_What to work on_
Exclude the pictures, and otherwise reproduce the data in full.

_Supplied information_
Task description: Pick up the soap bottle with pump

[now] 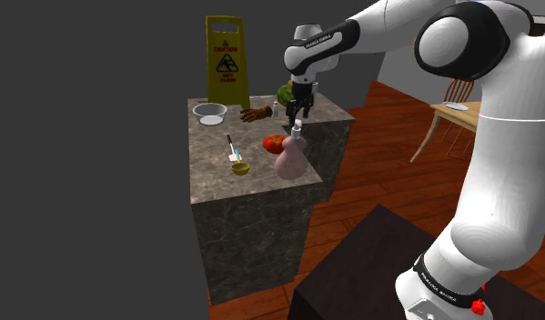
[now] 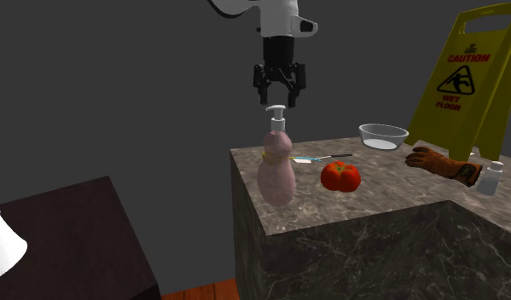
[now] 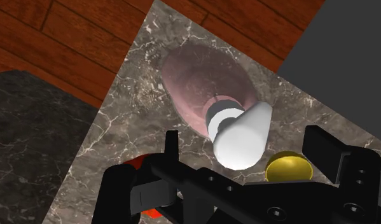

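A pink, pear-shaped soap bottle [image 1: 290, 161] [image 2: 276, 175] [image 3: 201, 86] with a white pump head [image 2: 275, 115] [image 3: 241, 137] stands upright near the corner of a marble-topped counter [image 1: 261, 186] [image 2: 373, 204]. My black gripper [image 1: 299, 116] [image 2: 278, 95] [image 3: 243, 153] hangs open just above the pump, pointing down. In the wrist view the pump head sits between the two fingers [image 3: 172, 145], which stand apart and do not touch it.
On the counter lie a red tomato [image 1: 274, 143] [image 2: 340, 175], a small yellow bowl [image 1: 240, 168] [image 3: 288, 167], a brush-like tool [image 1: 232, 150], a clear bowl [image 1: 209, 113] [image 2: 383, 135], a brown glove [image 1: 257, 114] [image 2: 441, 162] and a shaker [image 2: 492, 177]. A yellow wet-floor sign [image 1: 227, 62] [image 2: 471, 72] stands behind. A dark box [image 2: 70, 247] sits beside the counter.
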`<state>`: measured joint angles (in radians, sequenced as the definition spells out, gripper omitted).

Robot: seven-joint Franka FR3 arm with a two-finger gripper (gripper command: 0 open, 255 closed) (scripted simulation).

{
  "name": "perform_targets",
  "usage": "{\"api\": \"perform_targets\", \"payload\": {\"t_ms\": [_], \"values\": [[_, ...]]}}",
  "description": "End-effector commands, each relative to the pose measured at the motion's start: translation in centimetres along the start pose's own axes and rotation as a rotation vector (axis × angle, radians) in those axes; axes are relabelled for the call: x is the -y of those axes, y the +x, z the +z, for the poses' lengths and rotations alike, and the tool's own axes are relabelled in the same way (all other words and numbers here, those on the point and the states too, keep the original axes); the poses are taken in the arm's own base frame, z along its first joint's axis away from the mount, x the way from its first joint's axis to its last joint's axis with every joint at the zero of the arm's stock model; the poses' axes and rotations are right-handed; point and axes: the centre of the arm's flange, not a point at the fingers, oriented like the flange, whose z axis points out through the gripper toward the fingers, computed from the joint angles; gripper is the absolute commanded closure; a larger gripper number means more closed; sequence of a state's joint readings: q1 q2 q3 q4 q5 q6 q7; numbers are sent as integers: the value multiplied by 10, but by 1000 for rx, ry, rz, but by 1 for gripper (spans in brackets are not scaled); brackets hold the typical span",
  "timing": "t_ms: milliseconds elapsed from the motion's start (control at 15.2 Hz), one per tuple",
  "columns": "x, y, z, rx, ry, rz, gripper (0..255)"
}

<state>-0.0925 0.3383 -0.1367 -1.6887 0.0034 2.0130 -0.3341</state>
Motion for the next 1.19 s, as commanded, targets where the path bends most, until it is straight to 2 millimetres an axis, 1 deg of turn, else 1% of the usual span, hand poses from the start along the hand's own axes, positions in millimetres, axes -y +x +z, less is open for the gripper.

_Response to the exercise_
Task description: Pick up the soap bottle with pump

[now] 
[now] 
[now] 

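A pink, pear-shaped soap bottle [image 1: 290, 161] [image 2: 276, 175] [image 3: 201, 86] with a white pump head [image 2: 275, 115] [image 3: 241, 137] stands upright near the corner of a marble-topped counter [image 1: 261, 186] [image 2: 373, 204]. My black gripper [image 1: 299, 116] [image 2: 278, 95] [image 3: 243, 153] hangs open just above the pump, pointing down. In the wrist view the pump head sits between the two fingers [image 3: 172, 145], which stand apart and do not touch it.
On the counter lie a red tomato [image 1: 274, 143] [image 2: 340, 175], a small yellow bowl [image 1: 240, 168] [image 3: 288, 167], a brush-like tool [image 1: 232, 150], a clear bowl [image 1: 209, 113] [image 2: 383, 135], a brown glove [image 1: 257, 114] [image 2: 441, 162] and a shaker [image 2: 492, 177]. A yellow wet-floor sign [image 1: 227, 62] [image 2: 471, 72] stands behind. A dark box [image 2: 70, 247] sits beside the counter.
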`<state>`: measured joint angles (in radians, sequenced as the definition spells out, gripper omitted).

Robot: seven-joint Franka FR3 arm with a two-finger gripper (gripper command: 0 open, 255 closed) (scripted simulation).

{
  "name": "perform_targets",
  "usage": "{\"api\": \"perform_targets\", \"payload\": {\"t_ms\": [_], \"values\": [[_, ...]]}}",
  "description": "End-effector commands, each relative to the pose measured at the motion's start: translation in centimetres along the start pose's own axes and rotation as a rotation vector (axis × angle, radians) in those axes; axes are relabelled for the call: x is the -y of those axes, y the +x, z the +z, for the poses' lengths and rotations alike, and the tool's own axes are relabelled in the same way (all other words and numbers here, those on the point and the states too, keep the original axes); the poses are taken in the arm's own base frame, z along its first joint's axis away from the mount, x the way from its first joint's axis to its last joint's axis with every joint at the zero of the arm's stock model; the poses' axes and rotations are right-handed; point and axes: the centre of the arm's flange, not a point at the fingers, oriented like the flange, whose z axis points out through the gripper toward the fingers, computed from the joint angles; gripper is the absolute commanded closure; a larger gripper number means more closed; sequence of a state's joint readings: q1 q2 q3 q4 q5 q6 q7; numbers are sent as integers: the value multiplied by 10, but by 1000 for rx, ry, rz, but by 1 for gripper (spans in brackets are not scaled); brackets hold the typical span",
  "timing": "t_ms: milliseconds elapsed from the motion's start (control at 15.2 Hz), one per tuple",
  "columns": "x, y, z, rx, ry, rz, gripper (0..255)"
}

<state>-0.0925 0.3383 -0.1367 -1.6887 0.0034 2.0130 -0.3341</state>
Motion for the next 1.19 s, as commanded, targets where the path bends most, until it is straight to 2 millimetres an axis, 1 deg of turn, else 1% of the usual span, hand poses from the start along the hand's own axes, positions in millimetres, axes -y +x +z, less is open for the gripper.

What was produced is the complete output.